The “Pause” Before Menopause: Perimenopause DemystifiedBy Sheryl Kraft Reviewed by Briana Rodriquez, R.D. Science-Backed
“Menopause” is a term you’ve probably heard before, but what is perimenopause? While menopause happens when you haven’t gotten a menstrual period for twelve consecutive months and usually occurs around age 51 — perimenopause happens in the years leading up to this natural event and can have many different symptoms.1 Read on as we explain more about perimenopause, the time before your periods come to a complete halt.2
What is perimenopause?
Perimenopause marks the transition into menopause. It’s a gradual changeover, when your ovaries produce less estrogen and your hormone levels begin to shift. Perimenopause generally begins sometime in your 40s (but can begin earlier – even in your 30s) when you notice that your menstrual cycles are changing. You may skip a month (or two), or your cycle may be heavier (or lighter) than normal.3-4
You might even experience hot flashes or night sweats. Those aren’t just reserved strictly for menopause; they can happen earlier.
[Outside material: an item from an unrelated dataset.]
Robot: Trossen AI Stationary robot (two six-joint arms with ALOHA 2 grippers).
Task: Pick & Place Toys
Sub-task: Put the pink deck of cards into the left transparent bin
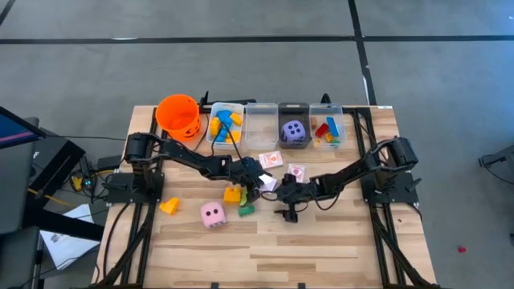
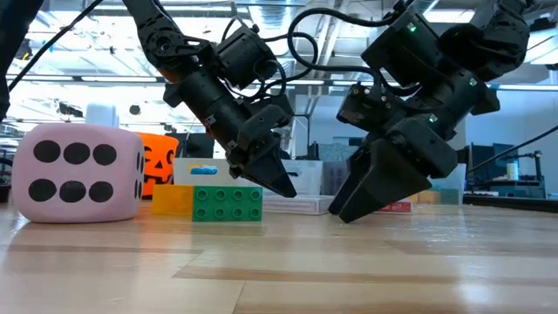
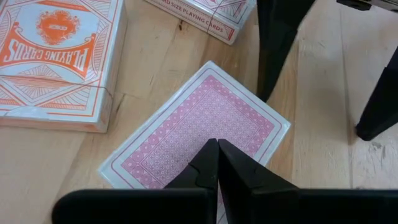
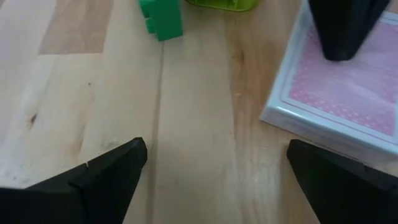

Perimenopause ends when menopause begins. On average, perimenopause lasts three to four years. For some, it can be just a few months.4 But for others, it can stretch out for as long as 10 years. Although it’s temporary, it’s nonetheless challenging. Perimenopause is different for everyone and just about as individual as your thumbprint. You may barely notice that anything is different, while someone else might feel very uncomfortable.
What are some typical perimenopause symptoms?
This rollercoaster of emotions may leave you feeling irritable, moody, anxious or depressed. It’s estimated that between 10 and 20 percent of people going through perimenopause experience this wild ride – especially if they’re stressed, in poor overall health or have a history of depression.3
Have you been feeling forgetful, finding yourself having trouble focusing, or having difficulty concentrating? As your estrogen dips, so can your brain function. Experiencing forgetfulness due to hormonal changes is normal, according to recent research.5 But here’s the good news – it’s temporary. The fog lifts when the transition passes.6 (Try these tips to help keep you organized.)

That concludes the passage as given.